** PROBLEM STATEMENT **
Retype all the records with nothing changed.

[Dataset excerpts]
════════════════
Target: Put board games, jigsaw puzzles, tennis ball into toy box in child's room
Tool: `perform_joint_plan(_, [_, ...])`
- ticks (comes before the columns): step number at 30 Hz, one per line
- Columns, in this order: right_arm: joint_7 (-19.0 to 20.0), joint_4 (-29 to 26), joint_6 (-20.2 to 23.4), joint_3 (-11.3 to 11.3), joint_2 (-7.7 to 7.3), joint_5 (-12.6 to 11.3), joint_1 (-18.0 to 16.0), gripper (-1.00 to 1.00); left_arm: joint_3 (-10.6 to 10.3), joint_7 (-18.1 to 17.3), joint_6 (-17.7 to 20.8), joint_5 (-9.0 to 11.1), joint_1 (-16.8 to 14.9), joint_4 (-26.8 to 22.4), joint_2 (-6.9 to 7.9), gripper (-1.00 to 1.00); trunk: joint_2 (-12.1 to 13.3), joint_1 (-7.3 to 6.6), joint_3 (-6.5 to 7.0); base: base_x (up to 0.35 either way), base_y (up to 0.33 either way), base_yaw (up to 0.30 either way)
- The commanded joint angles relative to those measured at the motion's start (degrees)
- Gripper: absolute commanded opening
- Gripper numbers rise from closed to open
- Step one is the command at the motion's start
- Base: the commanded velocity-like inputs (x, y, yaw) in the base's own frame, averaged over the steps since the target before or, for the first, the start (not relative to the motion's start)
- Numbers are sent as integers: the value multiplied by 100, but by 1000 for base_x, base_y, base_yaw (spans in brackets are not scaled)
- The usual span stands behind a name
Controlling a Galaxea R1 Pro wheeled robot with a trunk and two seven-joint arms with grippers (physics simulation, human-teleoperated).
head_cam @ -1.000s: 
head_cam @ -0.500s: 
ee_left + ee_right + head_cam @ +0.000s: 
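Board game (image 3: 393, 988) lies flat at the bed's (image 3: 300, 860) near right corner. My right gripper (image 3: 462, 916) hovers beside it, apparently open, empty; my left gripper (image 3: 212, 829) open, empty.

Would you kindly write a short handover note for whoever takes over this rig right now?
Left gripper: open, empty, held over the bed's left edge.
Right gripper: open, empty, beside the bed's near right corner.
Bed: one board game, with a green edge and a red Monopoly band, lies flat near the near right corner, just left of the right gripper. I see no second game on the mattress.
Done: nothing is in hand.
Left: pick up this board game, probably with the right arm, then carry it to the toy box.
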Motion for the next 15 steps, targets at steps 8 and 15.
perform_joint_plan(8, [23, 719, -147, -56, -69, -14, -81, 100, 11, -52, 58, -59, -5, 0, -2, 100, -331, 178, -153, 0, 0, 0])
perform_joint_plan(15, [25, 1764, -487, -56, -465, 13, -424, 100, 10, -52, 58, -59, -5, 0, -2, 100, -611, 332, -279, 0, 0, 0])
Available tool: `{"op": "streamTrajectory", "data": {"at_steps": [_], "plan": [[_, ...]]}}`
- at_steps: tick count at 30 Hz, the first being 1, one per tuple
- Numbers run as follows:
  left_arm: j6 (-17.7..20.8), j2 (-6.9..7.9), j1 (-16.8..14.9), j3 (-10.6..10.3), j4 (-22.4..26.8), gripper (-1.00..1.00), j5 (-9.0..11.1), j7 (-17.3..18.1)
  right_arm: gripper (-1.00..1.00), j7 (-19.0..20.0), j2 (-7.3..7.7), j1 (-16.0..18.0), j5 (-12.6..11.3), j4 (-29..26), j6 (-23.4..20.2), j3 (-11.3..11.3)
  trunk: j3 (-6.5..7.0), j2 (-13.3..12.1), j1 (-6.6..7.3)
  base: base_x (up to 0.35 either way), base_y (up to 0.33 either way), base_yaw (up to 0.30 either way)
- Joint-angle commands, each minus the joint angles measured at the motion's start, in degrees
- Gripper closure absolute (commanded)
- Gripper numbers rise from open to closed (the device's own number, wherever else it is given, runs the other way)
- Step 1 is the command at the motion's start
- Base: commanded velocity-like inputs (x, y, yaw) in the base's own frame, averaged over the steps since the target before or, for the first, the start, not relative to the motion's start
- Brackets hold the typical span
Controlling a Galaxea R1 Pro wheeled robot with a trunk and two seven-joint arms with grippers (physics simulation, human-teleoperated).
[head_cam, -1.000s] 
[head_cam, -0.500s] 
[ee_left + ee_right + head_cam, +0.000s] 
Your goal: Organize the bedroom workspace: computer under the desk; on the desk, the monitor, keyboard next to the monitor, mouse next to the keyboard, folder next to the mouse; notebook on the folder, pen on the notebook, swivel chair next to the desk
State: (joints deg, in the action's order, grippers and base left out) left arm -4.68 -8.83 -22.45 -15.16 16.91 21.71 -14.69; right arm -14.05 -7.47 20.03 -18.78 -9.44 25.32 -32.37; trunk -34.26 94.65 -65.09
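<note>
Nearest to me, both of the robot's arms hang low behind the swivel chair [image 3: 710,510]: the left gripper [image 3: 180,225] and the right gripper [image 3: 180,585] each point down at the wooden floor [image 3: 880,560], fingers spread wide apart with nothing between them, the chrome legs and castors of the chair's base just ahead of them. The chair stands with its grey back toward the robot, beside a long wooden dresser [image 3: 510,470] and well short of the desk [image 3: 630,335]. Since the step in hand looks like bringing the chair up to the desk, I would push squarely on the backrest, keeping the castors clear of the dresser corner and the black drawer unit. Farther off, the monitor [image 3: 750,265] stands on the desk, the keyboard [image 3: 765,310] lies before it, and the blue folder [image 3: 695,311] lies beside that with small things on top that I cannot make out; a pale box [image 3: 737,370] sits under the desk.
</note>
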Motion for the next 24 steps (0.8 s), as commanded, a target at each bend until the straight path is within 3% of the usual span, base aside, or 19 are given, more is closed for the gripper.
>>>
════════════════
** REPLY TO THE TASK **
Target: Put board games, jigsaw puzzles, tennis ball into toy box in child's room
Tool: `perform_joint_plan(_, [_, ...])`
- ticks (comes before the columns): step number at 30 Hz, one per line
- Columns, in this order: right_arm: joint_7 (-19.0 to 20.0), joint_4 (-29 to 26), joint_6 (-20.2 to 23.4), joint_3 (-11.3 to 11.3), joint_2 (-7.7 to 7.3), joint_5 (-12.6 to 11.3), joint_1 (-18.0 to 16.0), gripper (-1.00 to 1.00); left_arm: joint_3 (-10.6 to 10.3), joint_7 (-18.1 to 17.3), joint_6 (-17.7 to 20.8), joint_5 (-9.0 to 11.1), joint_1 (-16.8 to 14.9), joint_4 (-26.8 to 22.4), joint_2 (-6.9 to 7.9), gripper (-1.00 to 1.00); trunk: joint_2 (-12.1 to 13.3), joint_1 (-7.3 to 6.6), joint_3 (-6.5 to 7.0); base: base_x (up to 0.35 either way), base_y (up to 0.33 either way), base_yaw (up to 0.30 either way)
- The commanded joint angles relative to those measured at the motion's start (degrees)
- Gripper: absolute commanded opening
- Gripper numbers rise from closed to open
- Step one is the command at the motion's start
- Base: the commanded velocity-like inputs (x, y, yaw) in the base's own frame, averaged over the steps since the target before or, for the first, the start (not relative to the motion's start)
- Numbers are sent as integers: the value multiplied by 100, but by 1000 for base_x, base_y, base_yaw (spans in brackets are not scaled)
- The usual span stands behind a name
Controlling a Galaxea R1 Pro wheeled robot with a trunk and two seven-joint arms with grippers (physics simulation, human-teleoperated).
head_cam @ -1.000s: 
head_cam @ -0.500s: 
ee_left + ee_right + head_cam @ +0.000s: 
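Board game (image 3: 393, 988) lies flat at the bed's (image 3: 300, 860) near right corner. My right gripper (image 3: 462, 916) hovers beside it, apparently open, empty; my left gripper (image 3: 212, 829) open, empty.

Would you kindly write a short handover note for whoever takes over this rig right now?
Left gripper: open, empty, held over the bed's left edge.
Right gripper: open, empty, beside the bed's near right corner.
Bed: one board game, with a green edge and a red Monopoly band, lies flat near the near right corner, just left of the right gripper. I see no second game on the mattress.
Done: nothing is in hand.
Left: pick up this board game, probably with the right arm, then carry it to the toy box.
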Motion for the next 15 steps, targets at steps 8 and 15.
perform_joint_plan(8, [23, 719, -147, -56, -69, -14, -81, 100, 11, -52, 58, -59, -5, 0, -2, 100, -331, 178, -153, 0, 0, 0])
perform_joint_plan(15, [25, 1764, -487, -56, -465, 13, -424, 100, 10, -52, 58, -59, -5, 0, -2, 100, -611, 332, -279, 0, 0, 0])
Available tool: `{"op": "streamTrajectory", "data": {"at_steps": [_], "plan": [[_, ...]]}}`
- at_steps: tick count at 30 Hz, the first being 1, one per tuple
- Numbers run as follows:
  left_arm: j6 (-17.7..20.8), j2 (-6.9..7.9), j1 (-16.8..14.9), j3 (-10.6..10.3), j4 (-22.4..26.8), gripper (-1.00..1.00), j5 (-9.0..11.1), j7 (-17.3..18.1)
  right_arm: gripper (-1.00..1.00), j7 (-19.0..20.0), j2 (-7.3..7.7), j1 (-16.0..18.0), j5 (-12.6..11.3), j4 (-29..26), j6 (-23.4..20.2), j3 (-11.3..11.3)
  trunk: j3 (-6.5..7.0), j2 (-13.3..12.1), j1 (-6.6..7.3)
  base: base_x (up to 0.35 either way), base_y (up to 0.33 either way), base_yaw (up to 0.30 either way)
- Joint-angle commands, each minus the joint angles measured at the motion's start, in degrees
- Gripper closure absolute (commanded)
- Gripper numbers rise from open to closed (the device's own number, wherever else it is given, runs the other way)
- Step 1 is the command at the motion's start
- Base: commanded velocity-like inputs (x, y, yaw) in the base's own frame, averaged over the steps since the target before or, for the first, the start, not relative to the motion's start
- Brackets hold the typical span
Controlling a Galaxea R1 Pro wheeled robot with a trunk and two seven-joint arms with grippers (physics simulation, human-teleoperated).
[head_cam, -1.000s] 
[head_cam, -0.500s] 
[ee_left + ee_right + head_cam, +0.000s] 
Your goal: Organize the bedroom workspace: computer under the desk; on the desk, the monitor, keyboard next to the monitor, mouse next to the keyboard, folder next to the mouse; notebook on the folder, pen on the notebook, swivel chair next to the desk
State: (joints deg, in the action's order, grippers and base left out) left arm -4.68 -8.83 -22.45 -15.16 16.91 21.71 -14.69; right arm -14.05 -7.47 20.03 -18.78 -9.44 25.32 -32.37; trunk -34.26 94.65 -65.09
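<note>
Nearest to me, both of the robot's arms hang low behind the swivel chair [image 3: 710,510]: the left gripper [image 3: 180,225] and the right gripper [image 3: 180,585] each point down at the wooden floor [image 3: 880,560], fingers spread wide apart with nothing between them, the chrome legs and castors of the chair's base just ahead of them. The chair stands with its grey back toward the robot, beside a long wooden dresser [image 3: 510,470] and well short of the desk [image 3: 630,335]. Since the step in hand looks like bringing the chair up to the desk, I would push squarely on the backrest, keeping the castors clear of the dresser corner and the black drawer unit. Farther off, the monitor [image 3: 750,265] stands on the desk, the keyboard [image 3: 765,310] lies before it, and the blue folder [image 3: 695,311] lies beside that with small things on top that I cannot make out; a pale box [image 3: 737,370] sits under the desk.
</note>
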Motion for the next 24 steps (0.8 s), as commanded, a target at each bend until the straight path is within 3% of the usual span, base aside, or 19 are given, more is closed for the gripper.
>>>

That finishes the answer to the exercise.